▶ **TASK DETAILS**:
Omit all pictures, then repeat the listing exactly.

▶ **DATA BLOCK**:
┌──

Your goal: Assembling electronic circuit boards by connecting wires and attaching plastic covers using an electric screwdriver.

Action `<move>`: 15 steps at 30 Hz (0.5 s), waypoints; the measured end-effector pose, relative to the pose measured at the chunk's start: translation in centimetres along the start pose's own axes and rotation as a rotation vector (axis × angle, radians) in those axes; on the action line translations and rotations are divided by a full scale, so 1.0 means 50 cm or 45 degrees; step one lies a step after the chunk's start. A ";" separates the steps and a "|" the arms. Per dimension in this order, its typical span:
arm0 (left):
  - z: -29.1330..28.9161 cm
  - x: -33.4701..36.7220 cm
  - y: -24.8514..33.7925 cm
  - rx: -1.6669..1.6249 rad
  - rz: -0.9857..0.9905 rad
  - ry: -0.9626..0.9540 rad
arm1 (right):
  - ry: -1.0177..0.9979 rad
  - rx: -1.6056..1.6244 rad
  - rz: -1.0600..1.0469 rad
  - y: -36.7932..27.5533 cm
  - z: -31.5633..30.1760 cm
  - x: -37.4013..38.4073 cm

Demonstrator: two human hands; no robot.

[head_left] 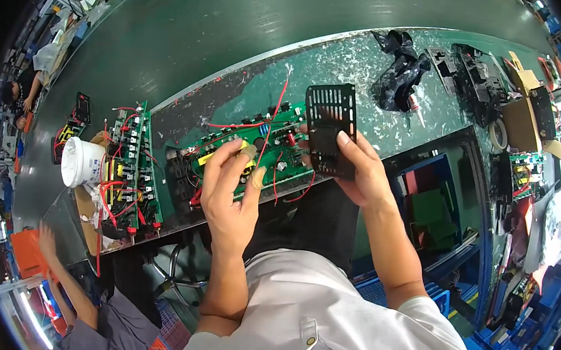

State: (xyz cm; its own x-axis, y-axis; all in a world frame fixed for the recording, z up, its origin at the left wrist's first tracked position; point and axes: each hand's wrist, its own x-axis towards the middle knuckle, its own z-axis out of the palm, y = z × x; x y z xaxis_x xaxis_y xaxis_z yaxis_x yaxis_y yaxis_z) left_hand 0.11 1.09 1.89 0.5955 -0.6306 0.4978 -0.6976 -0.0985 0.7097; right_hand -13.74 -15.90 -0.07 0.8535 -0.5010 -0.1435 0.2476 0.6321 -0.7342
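Observation:
My right hand (pixel 362 169) grips a black slotted panel (pixel 331 109) by its lower end, thumb on its face, and holds it up over the bench. My left hand (pixel 230 194) is raised in front of a green circuit board (pixel 284 165), with thumb and fingers apart. Pale coverings, which look like finger cots, sit on its thumb and one fingertip. Nothing shows between those fingers. Yellow-wrapped parts and red wires (pixel 268 137) stand on the board. The panel and both hands hide parts of it.
At left, several boards (pixel 136 162) stand beside a white tub (pixel 83 163). A crumpled black bag (pixel 401 75) lies on the bench (pixel 343 67). Black panels (pixel 479 82), a tape roll (pixel 497 135) and cardboard (pixel 522 123) sit at right. A co-worker's arm (pixel 71 283) reaches in at lower left.

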 end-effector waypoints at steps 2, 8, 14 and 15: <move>0.005 -0.003 0.005 -0.318 -0.125 -0.072 | -0.028 0.044 0.000 0.003 0.006 0.002; 0.016 0.028 0.028 0.122 0.124 -0.380 | -0.034 0.140 -0.017 0.008 0.008 0.010; -0.030 0.071 -0.037 0.323 -0.040 -0.491 | 0.014 0.194 -0.082 -0.022 -0.010 0.007; -0.050 0.088 -0.040 0.393 -0.061 -0.382 | 0.002 0.213 -0.102 -0.025 -0.013 0.006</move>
State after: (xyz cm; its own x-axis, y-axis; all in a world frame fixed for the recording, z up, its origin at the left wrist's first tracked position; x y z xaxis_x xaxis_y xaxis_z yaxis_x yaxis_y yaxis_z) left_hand 5.12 0.45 3.88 0.5198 -0.8109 0.2689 -0.7856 -0.3300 0.5234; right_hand -14.11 -17.20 0.35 0.8274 -0.5543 -0.0903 0.3875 0.6798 -0.6227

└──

▶ **EXPECTED ANSWER**:
Your goal: Assembling electronic circuit boards by connecting wires and attaching plastic covers using an electric screwdriver.

Action `<move>`: 15 steps at 30 Hz (0.5 s), waypoints; the measured end-effector pose, relative to the pose measured at the chunk's start: translation in centimetres along the start pose's own axes and rotation as a rotation vector (axis × angle, radians) in those axes; on the action line translations and rotations are divided by a full scale, so 1.0 means 50 cm or 45 degrees; step one lies a step after the chunk's start. A ";" separates the steps and a "|" the arms. Per dimension in this order, its typical span:
arm0 (left):
  - z: -29.1330..28.9161 cm
  - x: -33.4701..36.7220 cm
  - y: -24.8514..33.7925 cm
  - rx: -1.6669..1.6249 rad
  - rz: -0.9857..0.9905 rad
  - ry: -0.9626..0.9540 rad
arm1 (right):
  - ry: -1.0177..0.9979 rad
  - rx: -1.6056..1.6244 rad
  - rz: -1.0600..1.0469 rad
  - y: -36.7932..27.5533 cm
  - z: -31.5633..30.1760 cm
  - x: -37.4013..38.4073 cm

Demonstrator: two human hands; no robot.

[head_left] 

State: (xyz cm; its own x-axis, y-axis; all in a world frame fixed for the recording, z up, its origin at the left wrist's first tracked position; point and axes: each hand's wrist, its own x-axis towards the middle knuckle, its own z-axis out of the palm, y = z × x; x y z xaxis_x xaxis_y xaxis_z yaxis_x yaxis_y yaxis_z) left_hand 0.11 1.09 1.89 0.5955 -0.6306 0.4978 -0.6976 -0.0985 0.7097; right_hand -13.74 -15.90 -0.07 0.8535 -0.5010 -0.1435 0.2476 0.6321 -0.7342
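Observation:
My right hand (pixel 362 169) grips a black slotted panel (pixel 331 109) by its lower end, thumb on its face, and holds it up over the bench. My left hand (pixel 230 194) is raised in front of a green circuit board (pixel 284 165), with thumb and fingers apart. Pale coverings, which look like finger cots, sit on its thumb and one fingertip. Nothing shows between those fingers. Yellow-wrapped parts and red wires (pixel 268 137) stand on the board. The panel and both hands hide parts of it.
At left, several boards (pixel 136 162) stand beside a white tub (pixel 83 163). A crumpled black bag (pixel 401 75) lies on the bench (pixel 343 67). Black panels (pixel 479 82), a tape roll (pixel 497 135) and cardboard (pixel 522 123) sit at right. A co-worker's arm (pixel 71 283) reaches in at lower left.
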
 end-effector waypoints at steps 2, 8, 14 and 15: <move>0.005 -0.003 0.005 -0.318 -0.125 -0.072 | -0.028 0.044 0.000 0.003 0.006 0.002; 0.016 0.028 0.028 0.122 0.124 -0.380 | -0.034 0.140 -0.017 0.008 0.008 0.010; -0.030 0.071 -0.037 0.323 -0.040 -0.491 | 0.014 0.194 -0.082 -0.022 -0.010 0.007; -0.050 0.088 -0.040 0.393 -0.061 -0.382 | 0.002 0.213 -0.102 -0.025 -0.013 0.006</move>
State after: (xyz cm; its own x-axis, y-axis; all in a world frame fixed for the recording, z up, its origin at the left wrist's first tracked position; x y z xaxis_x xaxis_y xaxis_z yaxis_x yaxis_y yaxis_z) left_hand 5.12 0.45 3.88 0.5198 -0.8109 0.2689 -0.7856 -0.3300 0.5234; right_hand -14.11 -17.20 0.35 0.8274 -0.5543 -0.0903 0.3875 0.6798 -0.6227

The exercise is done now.